CHILDREN suffering blindness will have their eyesight restored on the NHS by a revolutionary new gene therapy.

Babies born with inherited retinal dystrophies disorder have poor sight which swiftly deteriorates, with most losing their vision completely.

Until now, no treatment has been available.

NHS England chief executive Simon Stevens announced that the life-changing treatment, voretigene neparvovec - which normally costs £613,410 a patient but is being bought at an undisclosed reduced price - will be available on the NHS for children and adults from 2020.

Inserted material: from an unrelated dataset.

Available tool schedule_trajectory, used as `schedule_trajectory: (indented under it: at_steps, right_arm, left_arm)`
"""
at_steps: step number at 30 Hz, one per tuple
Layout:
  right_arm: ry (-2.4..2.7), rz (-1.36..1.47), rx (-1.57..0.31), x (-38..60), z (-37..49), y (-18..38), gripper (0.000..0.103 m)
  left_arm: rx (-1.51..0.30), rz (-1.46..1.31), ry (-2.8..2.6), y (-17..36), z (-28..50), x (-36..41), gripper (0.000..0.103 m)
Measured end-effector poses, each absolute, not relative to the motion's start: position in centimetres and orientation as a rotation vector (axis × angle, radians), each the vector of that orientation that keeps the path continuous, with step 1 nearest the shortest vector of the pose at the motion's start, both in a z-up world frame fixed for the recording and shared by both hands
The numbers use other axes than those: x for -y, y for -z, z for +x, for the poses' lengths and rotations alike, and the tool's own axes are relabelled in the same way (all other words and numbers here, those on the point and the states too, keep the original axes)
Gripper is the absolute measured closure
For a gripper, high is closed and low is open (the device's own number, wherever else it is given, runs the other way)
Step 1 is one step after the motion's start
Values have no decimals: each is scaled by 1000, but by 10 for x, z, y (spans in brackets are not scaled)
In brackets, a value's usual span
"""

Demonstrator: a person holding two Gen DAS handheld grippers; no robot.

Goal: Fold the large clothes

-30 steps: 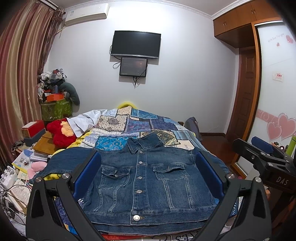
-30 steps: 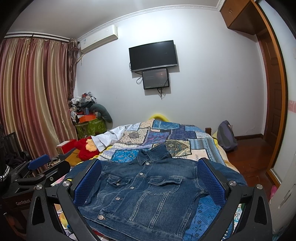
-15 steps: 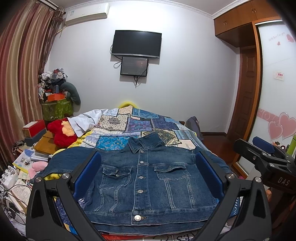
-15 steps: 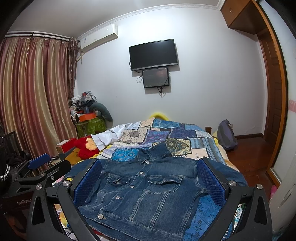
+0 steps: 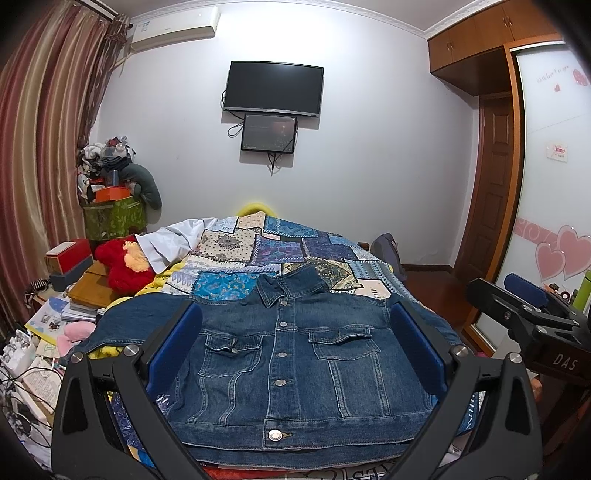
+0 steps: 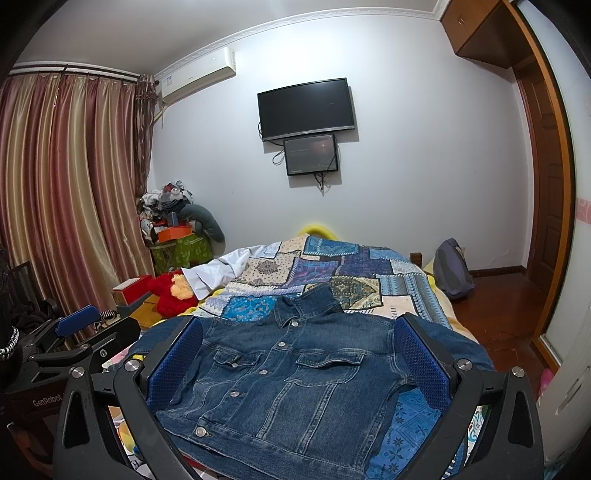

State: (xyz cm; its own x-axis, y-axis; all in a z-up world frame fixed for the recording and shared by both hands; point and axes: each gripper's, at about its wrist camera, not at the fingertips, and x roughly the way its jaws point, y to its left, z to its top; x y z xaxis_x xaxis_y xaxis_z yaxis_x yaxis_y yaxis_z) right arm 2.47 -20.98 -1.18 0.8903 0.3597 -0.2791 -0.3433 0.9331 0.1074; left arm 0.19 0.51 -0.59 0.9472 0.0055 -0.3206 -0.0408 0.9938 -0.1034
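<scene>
Two grippers, left (image 5: 295,347) and right (image 6: 297,350), fingers wide apart above buttoned denim jacket (image 5: 295,354) on patchwork quilt (image 5: 280,251), red plush toy (image 5: 123,266) beside.

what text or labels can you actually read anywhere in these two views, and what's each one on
"DAS" in white: on the black body of the right tongs, seen from the left wrist view.
"GenRobot", cut off at the edge: on the body of the left tongs, seen from the right wrist view.
Pale script high on the wardrobe door: too blurred to read.
Small sign on that door: too small.
Air conditioner sticker: unreadable.
</scene>
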Motion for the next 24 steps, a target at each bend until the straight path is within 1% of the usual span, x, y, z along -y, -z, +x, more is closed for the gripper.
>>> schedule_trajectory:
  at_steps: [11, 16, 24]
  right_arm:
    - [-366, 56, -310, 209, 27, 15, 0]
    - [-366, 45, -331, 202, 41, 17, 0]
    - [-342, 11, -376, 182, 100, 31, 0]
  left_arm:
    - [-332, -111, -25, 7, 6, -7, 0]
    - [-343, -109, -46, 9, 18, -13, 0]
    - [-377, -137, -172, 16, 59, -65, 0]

It is the first in a new generation of gene therapies that can be directly administered to patients, in this case through an injection.

Consultant Ophthalmologist at the Oxford Eye Hospital Robert MacLaren, who is also a professor of Ophthalmology at the Oxford University, said: "The progression of inherited retinal degeneration caused by RPE65 gene mutations leads to blindness, which has a profound effect on the lives of affected patients and their carers.

"As a clinician, I believe the true value of voretigene neparvovec is its potential to improve vision in children and adults, and enabling them to participate fully at school, work and in their private lives."

Speaking at the Health Innovation Expo conference in Manchester, Mr Stevens of NHS England, said: "For previous generations, curing blindness would literally have been seen as a 'miracle'. Now modern medicine is making that a reality for our patients.

"Loss of vision can have devastating effects, particularly for children and young people, but this is truly life-changing treatment restores the sight of people with this rare condition.

"Once again the NHS is at the forefront of the genomic revolution with patients in England among the first to benefit from this revolutionary new treatment."